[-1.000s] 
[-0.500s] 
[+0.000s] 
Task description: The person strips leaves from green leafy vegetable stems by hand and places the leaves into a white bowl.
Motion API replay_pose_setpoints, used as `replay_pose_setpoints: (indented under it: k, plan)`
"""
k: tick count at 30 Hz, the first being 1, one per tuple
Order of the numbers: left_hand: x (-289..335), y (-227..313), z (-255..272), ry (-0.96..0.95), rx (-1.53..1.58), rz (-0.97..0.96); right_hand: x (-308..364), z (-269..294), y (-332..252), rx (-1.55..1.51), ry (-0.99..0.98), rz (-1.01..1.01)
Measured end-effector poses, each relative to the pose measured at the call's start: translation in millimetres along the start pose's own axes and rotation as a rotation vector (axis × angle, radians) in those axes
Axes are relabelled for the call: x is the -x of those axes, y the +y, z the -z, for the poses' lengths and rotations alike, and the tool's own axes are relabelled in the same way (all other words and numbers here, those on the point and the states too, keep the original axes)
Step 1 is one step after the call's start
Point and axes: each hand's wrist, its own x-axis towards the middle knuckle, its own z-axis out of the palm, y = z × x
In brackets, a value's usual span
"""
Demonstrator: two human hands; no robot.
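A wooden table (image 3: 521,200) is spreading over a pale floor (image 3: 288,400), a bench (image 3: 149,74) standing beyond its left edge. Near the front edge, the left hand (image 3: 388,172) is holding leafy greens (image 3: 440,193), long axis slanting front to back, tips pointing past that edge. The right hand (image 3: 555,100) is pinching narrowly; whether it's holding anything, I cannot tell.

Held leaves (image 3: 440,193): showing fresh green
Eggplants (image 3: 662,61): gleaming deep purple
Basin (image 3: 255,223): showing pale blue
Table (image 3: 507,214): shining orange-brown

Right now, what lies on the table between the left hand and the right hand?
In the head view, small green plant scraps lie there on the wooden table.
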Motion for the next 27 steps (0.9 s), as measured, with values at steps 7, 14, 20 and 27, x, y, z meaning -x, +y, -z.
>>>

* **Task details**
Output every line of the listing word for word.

* **Solution for this exercise**
[-1.000s] 
[-0.500s] 
[+0.000s] 
Task description: The person strips leaves from green leafy vegetable stems by hand and places the leaves into a white bowl.
Motion API replay_pose_setpoints, used as `replay_pose_setpoints: (indented under it: k, plan)`
"""
k: tick count at 30 Hz, the first being 1, one per tuple
Order of the numbers: left_hand: x (-289..335), y (-227..313), z (-255..272), ry (-0.96..0.95), rx (-1.53..1.58), rz (-0.97..0.96); right_hand: x (-308..364), z (-269..294), y (-332..252), rx (-1.55..1.51), ry (-0.99..0.98), rz (-1.01..1.01)
Measured end-effector poses, each relative to the pose measured at the call's start: translation in millimetres along the start pose's own axes and rotation as a rotation vector (axis × angle, radians) in those axes
Axes are relabelled for the call: x is the -x of those axes, y the +y, z the -z, for the poses' lengths and rotations alike, and the tool's own axes are relabelled in the same way (all other words and numbers here, those on the point and the states too, keep the original axes)
Step 1 is one step after the call's start
Point and axes: each hand's wrist, its own x-axis towards the middle knuckle, its own z-axis out of the palm, y = z × x
In brackets, a value's usual span
"""
Demonstrator: two human hands; no robot.
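A wooden table (image 3: 521,200) is spreading over a pale floor (image 3: 288,400), a bench (image 3: 149,74) standing beyond its left edge. Near the front edge, the left hand (image 3: 388,172) is holding leafy greens (image 3: 440,193), long axis slanting front to back, tips pointing past that edge. The right hand (image 3: 555,100) is pinching narrowly; whether it's holding anything, I cannot tell.

Held leaves (image 3: 440,193): showing fresh green
Eggplants (image 3: 662,61): gleaming deep purple
Basin (image 3: 255,223): showing pale blue
Table (image 3: 507,214): shining orange-brown

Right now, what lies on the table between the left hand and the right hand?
In the head view, small green plant scraps lie there on the wooden table.
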Motion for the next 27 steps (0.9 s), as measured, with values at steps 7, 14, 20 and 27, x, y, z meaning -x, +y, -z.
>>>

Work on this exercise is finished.